Do you remember about five years ago when Big Ben rang in 2020 and, beyond the New Year euphoria, we were all worried about the impending financial uncertainties for the economy ahead? There were bleak forecasts for jobs, trade and retail performance, and for many it felt like we could be about to enter a period of belt-tightening like we did following the 2008 Global Financial Crisis. It wasn’t a definite outcome for what was about to happen – some thought we’d do very well, but there was at least some uncertainty about the times ahead.
Then Coronavirus (COVID-19) happened and, along with it, the last scintilla of doubt that we were in for some serious economic headwinds once the worst of the pandemic had passed. With Governments across the globe spending trillions in order to keep systems working, while industry and commerce shut down, the threat of mass unemployment is beginning to look like a reality. Add to that a serious mistrust of the public transport system as long as this pandemic is with us, and you can already see why used car sales are rising – and why demand for sub-£1000 motors is also on the up.
A few weeks back, I bemoaned a lack of any new car purchases in my life during this tumultuous year on Twitter, and that rapidly sparked a search to see what the state of play was in the sub-£1000 car market, where I like to hunt. On a first scan, things were looking pretty grim for an enthusiast buyer like me. It seemed that anything vaguely modern classic in shape had shifted gear, and vaulted right out of my price range, leaving a remarkably unappealing choice of cars to pick through.
I haven’t bought a car since December 2019. Time to address that – anyone selling anything that looks right for me or know of anything going?

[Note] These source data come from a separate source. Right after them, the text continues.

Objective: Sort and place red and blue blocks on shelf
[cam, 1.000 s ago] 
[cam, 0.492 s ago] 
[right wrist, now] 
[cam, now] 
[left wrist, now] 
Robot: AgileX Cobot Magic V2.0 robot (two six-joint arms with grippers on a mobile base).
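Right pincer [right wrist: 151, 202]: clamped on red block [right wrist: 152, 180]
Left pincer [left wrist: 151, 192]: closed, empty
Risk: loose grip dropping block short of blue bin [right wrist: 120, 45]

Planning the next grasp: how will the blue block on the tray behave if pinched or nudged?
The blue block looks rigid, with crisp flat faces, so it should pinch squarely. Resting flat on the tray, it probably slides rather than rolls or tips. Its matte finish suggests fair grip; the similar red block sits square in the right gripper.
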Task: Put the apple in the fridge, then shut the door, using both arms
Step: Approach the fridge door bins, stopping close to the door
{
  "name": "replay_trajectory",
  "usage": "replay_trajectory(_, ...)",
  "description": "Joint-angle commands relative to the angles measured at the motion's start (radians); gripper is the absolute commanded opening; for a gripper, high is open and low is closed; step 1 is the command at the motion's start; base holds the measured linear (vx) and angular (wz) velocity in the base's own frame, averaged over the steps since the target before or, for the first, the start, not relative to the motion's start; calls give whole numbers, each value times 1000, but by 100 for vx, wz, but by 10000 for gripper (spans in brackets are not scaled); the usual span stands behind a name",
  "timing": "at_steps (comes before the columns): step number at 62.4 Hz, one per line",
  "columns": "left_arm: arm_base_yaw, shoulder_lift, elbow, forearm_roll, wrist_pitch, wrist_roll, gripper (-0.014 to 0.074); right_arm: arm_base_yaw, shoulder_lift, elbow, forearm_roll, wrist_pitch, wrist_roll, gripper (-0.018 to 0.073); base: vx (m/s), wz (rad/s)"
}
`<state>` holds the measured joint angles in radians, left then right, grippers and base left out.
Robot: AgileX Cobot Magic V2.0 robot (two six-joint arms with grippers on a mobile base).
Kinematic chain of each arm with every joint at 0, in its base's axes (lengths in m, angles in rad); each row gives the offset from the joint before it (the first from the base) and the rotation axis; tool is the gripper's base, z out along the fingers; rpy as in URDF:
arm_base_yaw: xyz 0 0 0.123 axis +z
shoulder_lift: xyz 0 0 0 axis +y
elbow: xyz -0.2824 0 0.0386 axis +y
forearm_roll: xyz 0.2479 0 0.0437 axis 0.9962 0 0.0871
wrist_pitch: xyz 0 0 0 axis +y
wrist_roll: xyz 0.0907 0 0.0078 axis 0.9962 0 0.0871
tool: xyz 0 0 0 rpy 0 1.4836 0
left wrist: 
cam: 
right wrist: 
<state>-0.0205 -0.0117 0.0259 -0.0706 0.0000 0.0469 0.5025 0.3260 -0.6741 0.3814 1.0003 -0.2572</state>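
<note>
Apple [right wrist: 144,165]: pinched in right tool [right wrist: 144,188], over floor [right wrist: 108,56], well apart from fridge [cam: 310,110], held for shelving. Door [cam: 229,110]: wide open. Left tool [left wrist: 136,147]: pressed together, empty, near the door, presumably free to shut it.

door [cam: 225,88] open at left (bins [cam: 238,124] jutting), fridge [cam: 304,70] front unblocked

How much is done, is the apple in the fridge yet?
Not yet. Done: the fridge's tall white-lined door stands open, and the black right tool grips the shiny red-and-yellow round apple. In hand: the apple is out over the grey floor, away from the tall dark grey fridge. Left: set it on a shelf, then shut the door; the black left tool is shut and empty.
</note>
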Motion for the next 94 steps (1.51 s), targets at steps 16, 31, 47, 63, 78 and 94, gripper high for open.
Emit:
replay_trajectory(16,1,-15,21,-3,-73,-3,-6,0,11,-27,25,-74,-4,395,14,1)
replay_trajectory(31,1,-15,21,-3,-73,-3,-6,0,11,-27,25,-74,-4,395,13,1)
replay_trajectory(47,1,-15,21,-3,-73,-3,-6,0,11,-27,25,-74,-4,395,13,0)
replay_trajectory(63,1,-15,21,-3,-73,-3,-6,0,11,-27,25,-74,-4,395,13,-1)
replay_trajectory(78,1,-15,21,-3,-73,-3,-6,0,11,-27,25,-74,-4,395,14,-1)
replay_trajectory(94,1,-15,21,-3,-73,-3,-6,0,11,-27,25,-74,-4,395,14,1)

Share your cars, links or ideas here. Shoot.
— Keith Adams (@Keith_Adams___) August 5, 2020
Where were the nicely-specced Saabs or Rovers that I usually gravitated towards? Where were the large cars with non-premium badges? Or the big, petrol saloons and estates? Picking through countless knackered Jaguar S-Types didn’t (and still doesn’t) appeal, nor does one of a billion diesel-powered Audi A4s, Peugeot 307s or Vauxhall Astras. ‘Am I getting too old for this lark,’ I wondered to myself?
Anyway, within a few days of posting this plea for interesting car ideas, I bumped into my old mucker Tom Barnard at the SMMT Electric Car Day, and caught up with him about the state of play in the Bangernomics end of the market. Clearly, Scrappage has taken lots of interesting cars from us in the late-2000s, but there’s still hope if you think more laterally, he told me. Then I asked him how he was getting on with with the Ford Focus ST170 which he’d recently bought to feature in the now-defunct Retro Cars magazine…
Anyway, to cut a long story short, a deal is done (we don’t haggle, he says a price and I think it’s a good one) and, a few weeks later, I’m down at his place picking up a very tidy 53-plate Ford Focus ST170, after my son delivered me there in another recent purchase (that’s neither Bangernomics, nor likely to appear here as it has four rings on the grille). Looking over the car, it looks absolutely fine, completely stock with a new set of Michelin Cross Climate tyres on it – and I’d say a session with a clay bar and wax polish away from being an absolute minter. It fires up and works, there are no lights on the dash, and I’m happy to take it away after bumping elbows and bank-apping him the amount we agreed upon (yeah, it’s 2020, so no wads of cash nor shaking of hands).
Driving back, son in tow, it soon hit me like a hammer blow that Ford really did understand what made a good driver’s car with the Focus. The controls are brim-full of feel and the weights are absolutely spot on. The gearchange is pleasure itself, with a beautiful short throw and one of the easiest (and positive) actions I’ve come across since my last Focus owned back in 2014. The driving position is spot on, visibility is great and, even before I’m out of Tom’s village, I’m smiling at the cleverness of my latest purchase. ‘I own a Ford Focus ST,’ I chuckle to myself. ‘I’m one of those guys now…’
By the time I get home, I’m convinced that it’s a perfect car for our times. It’s small, drives really well, revs to almost 7500rpm, attacks corners like a true hot hatch and didn’t cost me much money. Although it’s expensive to tax and fuel, this can be measured positively against the typical monthly PCP payment on a brand new family SUV. Will it work as a winter hack remains to be seen, but the signs are good. After posting pictures of the car on Twitter, a former owner got in touch and filled me in on some of the history that Tom didn’t have, while agreeing to post me the spare key, which he found. Let’s see how it goes.
As for Bangernomics and the state of the used car market right now, there are some brilliant cars to choose from if you’re prepared to look beyond what you’d normally consider. Equally, if you live in the country and don’t need to go to the city (where ULEZ is now a way of life), why not take a punt on a diesel? These are getting cheaper by the day as they’re increasingly being demonised in the media. Yes, they’re not good for particulates but, out of the city, at least fewer – or no – people will breathe them… And if you keep them well-serviced they need not be that dirty anyway.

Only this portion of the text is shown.